Personal information
- Full name: Bruno Mossa de Rezende
- Born: 2 July 1986 (age 40) Rio de Janeiro, Brazil
- Height: 1.90 m (6 ft 3 in)
- Weight: 76 kg (168 lb)
- Spike: 323 cm (127 in)
- Block: 302 cm (119 in)

Volleyball information
- Position: Setter
- Current club: Volei Renata
- Number: 1

Career
| Years | Teams |
| 2003–2005 | Unisul Florianópolis |
| 2005–2011 | Cimed Florianópolis |
| 2011 | Casa Modena |
| 2011–2012 | Cimed Florianópolis |
| 2012–2014 | RJX |
| 2014–2016 | DHL Modena |
| 2016–2017 | SESI São Paulo |
| 2017–2018 | Azimut Modena |
| 2018–2020 | Cucine Lube Civitanova |
| 2020–2021 | Funvic Taubaté |
| 2021–2023 | Azimut Modena |
| 2023– | Volei Renata |

National team
| 2005–2006 2007–2024 | Brazil U-19 Brazil |

Honours
Men's volleyball
Representing Brazil
Olympic Games
| Gold medal – first place | 2016 Rio de Janeiro | Team |
| Silver medal – second place | 2008 Beijing | Team |
| Silver medal – second place | 2012 London | Team |
FIVB World Championship
| Gold medal – first place | 2010 Italy | Team |
| Silver medal – second place | 2014 Poland | Team |
| Silver medal – second place | 2018 Italy-Bulgaria | Team |
| Bronze medal – third place | 2022 Poland/Slovenia | Team |
FIVB World Cup
| Gold medal – first place | 2007 Japan | Team |
| Gold medal – first place | 2019 Japan | Team |
| Bronze medal – third place | 2011 Japan | Team |
World Grand Champions Cup
| Gold medal – first place | 2009 Japan | Team |
| Gold medal – first place | 2013 Japan | Team |
| Gold medal – first place | 2017 Japan | Team |
FIVB Nations League
| Gold medal – first place | 2021 Rimini |  |
World League
| Gold medal – first place | 2009 Belgrade | Team |
| Gold medal – first place | 2010 Córdoba | Team |
| Silver medal – second place | 2011 Gdańsk | Team |
| Silver medal – second place | 2013 Mar del Plata | Team |
| Silver medal – second place | 2014 Florence | Team |
| Silver medal – second place | 2016 Kraków | Team |
| Silver medal – second place | 2017 Curitiba | Team |
South American Championship
| Gold medal – first place | 2007 Santiago |  |
| Gold medal – first place | 2009 Bogotá |  |
| Gold medal – first place | 2011 Cuiabá |  |
| Gold medal – first place | 2013 Cabo Frio |  |
| Gold medal – first place | 2015 Maceió |  |
| Gold medal – first place | 2017 Santiago/Temuco |  |
| Gold medal – first place | 2021 Brasília |  |
| Silver medal – second place | 2023 Recife |  |
Pan American Games
| Gold medal – first place | 2007 Rio de Janeiro |  |
| Gold medal – first place | 2011 Guadalajara |  |

= Bruno Rezende =

Brazilian volleyball player (born 1986)

Bruno Mossa de Rezende (born 2 July 1986) is a Brazilian professional volleyball player who is currently a member of the Brazilian club Volei Renata.

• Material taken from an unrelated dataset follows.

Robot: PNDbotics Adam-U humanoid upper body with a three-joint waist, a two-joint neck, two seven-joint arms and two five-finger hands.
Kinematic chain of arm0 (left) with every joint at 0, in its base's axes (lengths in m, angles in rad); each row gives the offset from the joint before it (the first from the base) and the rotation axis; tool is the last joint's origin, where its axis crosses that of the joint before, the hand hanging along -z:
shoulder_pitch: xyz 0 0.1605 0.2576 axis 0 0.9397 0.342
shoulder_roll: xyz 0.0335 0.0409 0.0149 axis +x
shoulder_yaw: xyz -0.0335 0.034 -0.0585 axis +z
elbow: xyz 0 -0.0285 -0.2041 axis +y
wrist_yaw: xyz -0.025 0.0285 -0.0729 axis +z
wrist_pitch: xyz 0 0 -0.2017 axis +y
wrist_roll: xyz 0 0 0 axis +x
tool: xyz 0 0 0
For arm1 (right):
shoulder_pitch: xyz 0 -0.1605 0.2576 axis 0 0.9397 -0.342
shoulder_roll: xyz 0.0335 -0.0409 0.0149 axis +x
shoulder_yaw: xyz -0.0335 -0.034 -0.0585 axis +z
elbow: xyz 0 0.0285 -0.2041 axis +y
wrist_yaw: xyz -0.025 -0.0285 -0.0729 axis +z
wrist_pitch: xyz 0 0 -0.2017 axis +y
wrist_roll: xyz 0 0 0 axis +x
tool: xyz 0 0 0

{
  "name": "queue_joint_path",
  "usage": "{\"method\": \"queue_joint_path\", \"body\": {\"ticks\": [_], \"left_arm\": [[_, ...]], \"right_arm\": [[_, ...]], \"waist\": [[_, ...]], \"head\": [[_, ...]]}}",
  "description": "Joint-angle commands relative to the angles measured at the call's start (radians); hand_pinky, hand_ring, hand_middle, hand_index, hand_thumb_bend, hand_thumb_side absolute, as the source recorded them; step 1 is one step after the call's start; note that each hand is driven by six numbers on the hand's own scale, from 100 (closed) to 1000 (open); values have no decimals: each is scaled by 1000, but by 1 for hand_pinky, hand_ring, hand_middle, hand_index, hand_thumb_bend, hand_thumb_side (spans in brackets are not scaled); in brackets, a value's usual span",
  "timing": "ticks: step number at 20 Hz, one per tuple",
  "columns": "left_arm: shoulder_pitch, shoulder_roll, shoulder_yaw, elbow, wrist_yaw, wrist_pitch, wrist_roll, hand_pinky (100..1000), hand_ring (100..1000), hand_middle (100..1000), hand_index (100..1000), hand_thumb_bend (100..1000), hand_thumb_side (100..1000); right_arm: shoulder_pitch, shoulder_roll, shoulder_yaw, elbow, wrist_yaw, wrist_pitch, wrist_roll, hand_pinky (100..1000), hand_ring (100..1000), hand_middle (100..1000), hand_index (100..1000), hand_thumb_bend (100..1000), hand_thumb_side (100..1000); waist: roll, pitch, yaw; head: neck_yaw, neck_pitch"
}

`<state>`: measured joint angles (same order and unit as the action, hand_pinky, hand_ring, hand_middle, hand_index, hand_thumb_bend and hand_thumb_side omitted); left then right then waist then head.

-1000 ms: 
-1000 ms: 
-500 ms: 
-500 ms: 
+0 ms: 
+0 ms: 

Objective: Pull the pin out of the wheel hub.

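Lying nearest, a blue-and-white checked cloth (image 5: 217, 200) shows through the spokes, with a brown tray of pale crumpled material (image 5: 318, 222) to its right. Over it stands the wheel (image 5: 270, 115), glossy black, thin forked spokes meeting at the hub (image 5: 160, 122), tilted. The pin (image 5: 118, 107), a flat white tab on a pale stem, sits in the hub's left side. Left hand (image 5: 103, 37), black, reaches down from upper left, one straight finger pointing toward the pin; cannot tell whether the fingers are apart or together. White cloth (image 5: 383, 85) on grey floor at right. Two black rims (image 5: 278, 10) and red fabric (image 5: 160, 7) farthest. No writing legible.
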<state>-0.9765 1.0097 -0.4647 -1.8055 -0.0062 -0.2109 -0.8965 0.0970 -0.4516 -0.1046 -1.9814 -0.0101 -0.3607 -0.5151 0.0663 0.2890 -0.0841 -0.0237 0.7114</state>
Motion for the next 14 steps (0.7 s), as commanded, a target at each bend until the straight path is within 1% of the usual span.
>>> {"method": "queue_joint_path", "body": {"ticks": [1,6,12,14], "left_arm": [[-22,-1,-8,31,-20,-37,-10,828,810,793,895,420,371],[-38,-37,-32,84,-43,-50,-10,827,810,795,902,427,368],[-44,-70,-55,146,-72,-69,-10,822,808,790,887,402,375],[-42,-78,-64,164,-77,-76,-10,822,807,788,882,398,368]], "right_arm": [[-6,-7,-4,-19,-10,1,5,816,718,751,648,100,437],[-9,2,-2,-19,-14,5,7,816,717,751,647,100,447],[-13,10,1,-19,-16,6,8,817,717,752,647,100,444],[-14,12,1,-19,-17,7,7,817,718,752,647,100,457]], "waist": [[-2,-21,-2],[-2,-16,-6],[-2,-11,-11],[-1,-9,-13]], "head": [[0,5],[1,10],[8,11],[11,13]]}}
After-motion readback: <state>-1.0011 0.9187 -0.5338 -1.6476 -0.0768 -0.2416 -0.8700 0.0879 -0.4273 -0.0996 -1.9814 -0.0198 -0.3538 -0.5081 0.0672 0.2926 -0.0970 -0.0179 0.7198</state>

The son of the legendary Brazilian coach Bernardo Rezende, he is one of the world's most accomplished setters and volleyball players. His accomplishments include: 2016 Olympic Champion, double silver medalist of the Olympic Games (Beijing 2008, London 2012), 2010 World Champion, double gold medalist of the World Grand Champions Cup (2009, 2013), South American Champion (2007, 2009, 2011, 2013, 2015, 2017, 2021), multimedalist of the World League, Pan American Games, Brazilian Champion (2004, 2006, 2008, 2009, 2010, 2013), Italian Champion (2016, 2019).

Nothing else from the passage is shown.